In 2004, attorney Nicole Wong joined Google and persuaded the company to hire its first-ever team of reviewers, who responded to complaints and reported to the legal department. Google needed "a rational set of policies and people who were trained to handle requests" for its online forum called Groups, she said.

Google's purchase of YouTube in 2006 made deciding what content was appropriate even more urgent. "Because it was visual, it was universal," Wong said.

While Google wanted to be as permissive as possible, she said, it soon had to contend with controversies such as a video mocking the King of Thailand, which violated Thailand's laws against insulting the king. Wong visited Thailand and was impressed by the nation's reverence for its monarch, so she reluctantly agreed to block the video—but only for computers located in Thailand.

Since then, selectively banning content by geography—called "geo-blocking"—has become a more common request from governments. "I don't love traveling this road of geo-blocking," Wong said, but "it's ended up being a decision that allows companies like Google to operate in a lot of different places."

For social networks like Facebook, however, geo-blocking is difficult because of the way posts are shared with friends across national boundaries.
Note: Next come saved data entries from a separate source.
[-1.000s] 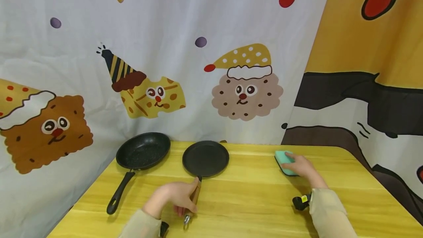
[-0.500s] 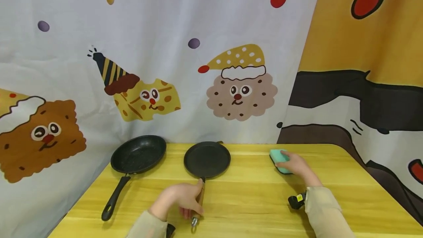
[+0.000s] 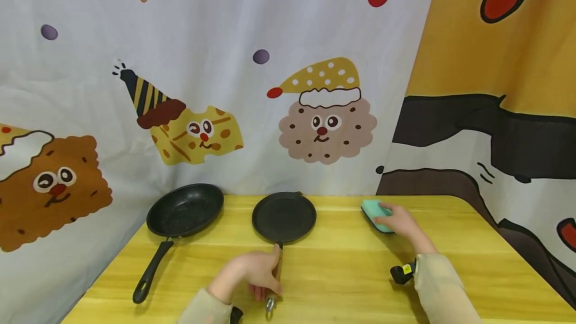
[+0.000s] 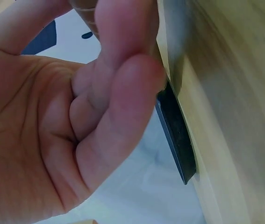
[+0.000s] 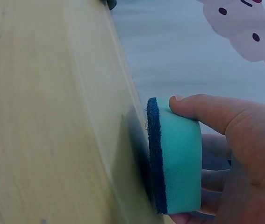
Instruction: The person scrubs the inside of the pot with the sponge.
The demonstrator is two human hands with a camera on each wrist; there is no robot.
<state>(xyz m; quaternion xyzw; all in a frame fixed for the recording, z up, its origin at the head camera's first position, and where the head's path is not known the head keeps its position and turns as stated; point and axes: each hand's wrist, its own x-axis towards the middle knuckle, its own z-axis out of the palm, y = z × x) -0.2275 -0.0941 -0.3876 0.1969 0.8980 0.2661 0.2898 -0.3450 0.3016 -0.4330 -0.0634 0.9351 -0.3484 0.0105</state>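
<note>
My left hand [image 3: 258, 270] grips the brown handle [image 3: 279, 266] of a flat black griddle pan [image 3: 284, 217]; in the left wrist view its fingers [image 4: 127, 88] curl round that handle. Over at the right, my right hand [image 3: 402, 221] holds a mint-green sponge [image 3: 374, 213] between thumb and fingers. The right wrist view shows the sponge [image 5: 181, 158] with its dark scouring side facing the table, a shadow beside it; a narrow gap seems to part it from the wood.
A deeper black frying pan [image 3: 185, 210] with a black handle [image 3: 153, 272] stands at the table's left edge. The yellow wooden table [image 3: 342, 274] ends at the back against a printed curtain [image 3: 216, 24].
The right hand has carried the sponge slightly left and away from me, towards the griddle pan. The left hand keeps its grip on the handle. The head view has shifted a little.
</note>
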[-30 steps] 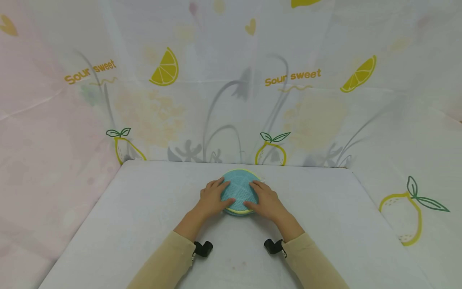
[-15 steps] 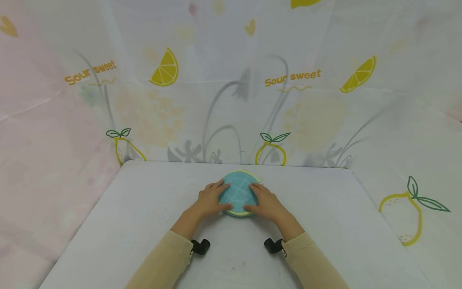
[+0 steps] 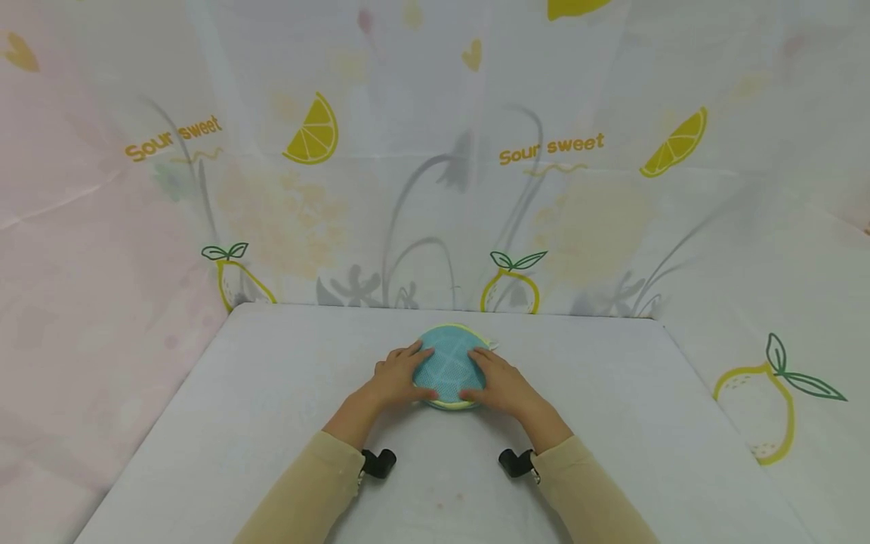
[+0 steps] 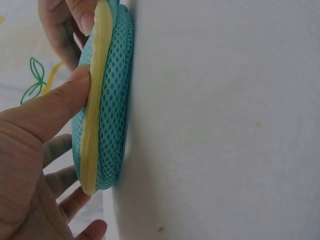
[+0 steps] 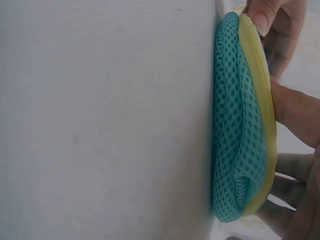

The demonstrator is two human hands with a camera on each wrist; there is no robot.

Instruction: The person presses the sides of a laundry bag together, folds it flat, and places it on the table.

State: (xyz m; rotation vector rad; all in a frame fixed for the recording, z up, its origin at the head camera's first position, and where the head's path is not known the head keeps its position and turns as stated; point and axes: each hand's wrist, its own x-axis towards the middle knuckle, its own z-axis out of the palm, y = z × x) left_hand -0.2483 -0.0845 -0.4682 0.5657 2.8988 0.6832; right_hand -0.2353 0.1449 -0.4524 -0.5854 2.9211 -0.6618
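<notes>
A round turquoise mesh laundry bag (image 3: 450,370) with yellow trim lies on the white table, far from the person. Seen from the side in the right wrist view, the bag (image 5: 232,120) is a low, soft bulge with folds in its wall. On its left side rests my left hand (image 3: 394,376), thumb at the yellow trim and fingers spread along the edge. My right hand (image 3: 501,380) mirrors it on the opposite side, thumb and forefinger over the top. Both thumbs lie near the front rim. A small white tab (image 3: 493,344) shows at the right edge.
The white table (image 3: 306,355) reaches back to a hanging cloth (image 3: 421,211) printed with lemons and lettering. Cloth also hangs along both sides. Black wrist cameras (image 3: 379,463) sit at the cuffs of the beige sleeves.
The bag has come slightly nearer the person, with both hands keeping to its sides. My left hand and forearm have shifted a little to the left.
</notes>
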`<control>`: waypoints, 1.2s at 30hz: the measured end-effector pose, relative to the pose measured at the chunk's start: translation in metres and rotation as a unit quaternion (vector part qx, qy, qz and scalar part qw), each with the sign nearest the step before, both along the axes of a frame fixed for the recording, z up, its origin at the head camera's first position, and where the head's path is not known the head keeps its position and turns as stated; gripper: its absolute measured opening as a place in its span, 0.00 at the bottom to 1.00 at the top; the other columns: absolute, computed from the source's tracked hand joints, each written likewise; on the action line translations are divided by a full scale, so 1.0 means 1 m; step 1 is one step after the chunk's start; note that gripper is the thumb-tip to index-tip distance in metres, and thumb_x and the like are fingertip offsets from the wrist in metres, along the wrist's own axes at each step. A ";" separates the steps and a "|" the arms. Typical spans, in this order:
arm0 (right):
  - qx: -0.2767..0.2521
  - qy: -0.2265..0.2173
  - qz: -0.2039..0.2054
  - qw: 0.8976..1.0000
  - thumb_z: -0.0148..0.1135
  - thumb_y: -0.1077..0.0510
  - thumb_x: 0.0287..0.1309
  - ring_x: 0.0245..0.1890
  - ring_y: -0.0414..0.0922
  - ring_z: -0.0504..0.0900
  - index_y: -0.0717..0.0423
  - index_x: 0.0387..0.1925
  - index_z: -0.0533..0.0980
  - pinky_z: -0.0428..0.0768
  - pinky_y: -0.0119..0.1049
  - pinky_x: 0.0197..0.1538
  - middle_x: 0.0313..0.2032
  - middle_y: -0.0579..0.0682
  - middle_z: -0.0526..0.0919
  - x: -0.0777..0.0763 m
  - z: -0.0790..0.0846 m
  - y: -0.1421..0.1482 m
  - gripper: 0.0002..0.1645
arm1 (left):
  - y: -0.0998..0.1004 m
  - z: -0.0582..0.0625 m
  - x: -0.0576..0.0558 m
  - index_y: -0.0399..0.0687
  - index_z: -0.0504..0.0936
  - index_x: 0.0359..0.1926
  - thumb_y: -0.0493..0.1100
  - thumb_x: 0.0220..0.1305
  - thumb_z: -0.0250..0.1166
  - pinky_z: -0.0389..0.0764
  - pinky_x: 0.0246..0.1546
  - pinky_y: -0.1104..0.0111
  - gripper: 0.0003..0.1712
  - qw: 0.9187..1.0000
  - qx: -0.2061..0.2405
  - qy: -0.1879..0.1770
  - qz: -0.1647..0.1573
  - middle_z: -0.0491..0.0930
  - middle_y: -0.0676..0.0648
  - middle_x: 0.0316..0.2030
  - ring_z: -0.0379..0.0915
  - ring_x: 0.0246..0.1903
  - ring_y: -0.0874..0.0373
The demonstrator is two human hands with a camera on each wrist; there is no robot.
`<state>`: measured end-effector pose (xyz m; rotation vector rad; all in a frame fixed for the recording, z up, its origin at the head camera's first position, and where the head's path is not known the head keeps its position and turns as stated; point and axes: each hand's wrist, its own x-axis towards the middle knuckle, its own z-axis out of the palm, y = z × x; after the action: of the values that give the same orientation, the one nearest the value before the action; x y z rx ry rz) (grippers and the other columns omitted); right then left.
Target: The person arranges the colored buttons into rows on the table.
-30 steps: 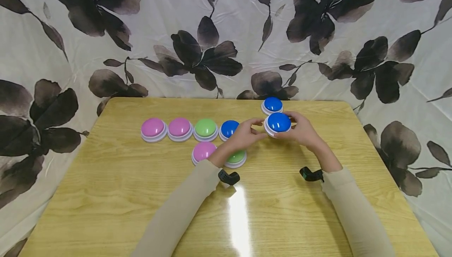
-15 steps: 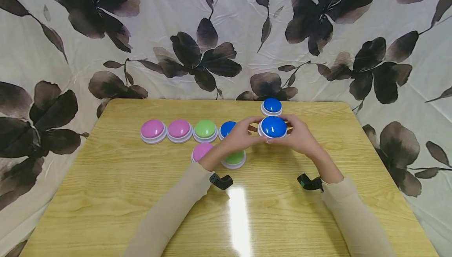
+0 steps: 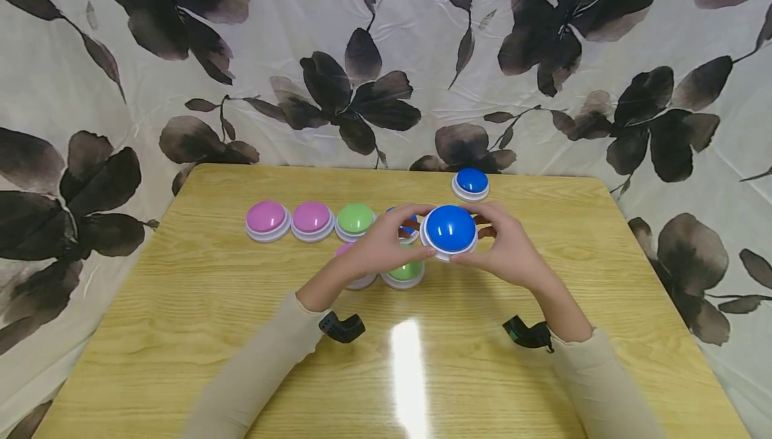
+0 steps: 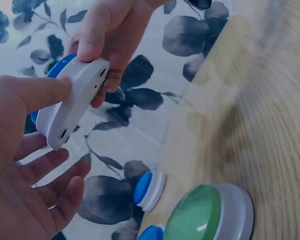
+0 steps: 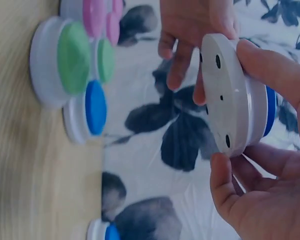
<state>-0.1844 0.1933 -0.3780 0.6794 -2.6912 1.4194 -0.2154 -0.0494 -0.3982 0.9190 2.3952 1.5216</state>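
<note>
A push button with a blue dome (image 3: pixel 450 228) and a white base is held up off the table between both hands. My left hand (image 3: pixel 389 241) grips its left edge, thumb on the near side and fingers beyond. On the opposite edge my right hand (image 3: pixel 505 244) pinches it the same way. Its flat white underside (image 5: pixel 222 95), with several small dark holes, shows in the right wrist view. Below and left of it on the table are a green button (image 3: pixel 405 271) and a pink button (image 3: pixel 362 281), the pink one largely hidden by my left arm.
In a row at the left stand two pink buttons (image 3: pixel 266 216), a green button (image 3: pixel 354 219) and a blue button (image 3: pixel 407 216) partly behind my left hand. Another blue button (image 3: pixel 470 183) sits near the table's back edge. A floral cloth (image 3: pixel 338 104) hangs behind the wooden table (image 3: pixel 181 332).
The held blue button has moved left and nearer the camera, away from the blue one at the back. My left hand, earlier at its side with fingers less closed, now grips it too.
</note>
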 end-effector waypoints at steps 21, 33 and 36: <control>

If Facebook geo-blocks a user's post, it would only appear in the news feeds of friends who live in countries where the geo-blocking prohibition doesn't apply. That can make international conversations frustrating, with bits of the exchange hidden from some participants.

As a result, Facebook has long tried to avoid using geography-specific rules when possible, according to people familiar with the company's thinking. However, it does geo-block in some instances, such as when it complied with a request from France to restrict access within its borders to a photo taken after the November 13, 2015, terrorist attack at the Bataclan concert hall in Paris.

Bickert said Facebook takes into consideration the laws in countries where it operates, but doesn't always remove content at a government's request. "If there is something that violates a country's law but does not violate our standards," Bickert said, "we look at who is making that request: is it the appropriate authority? Then we check to see if it actually violates the law. Sometimes we will make that content unavailable in that country only."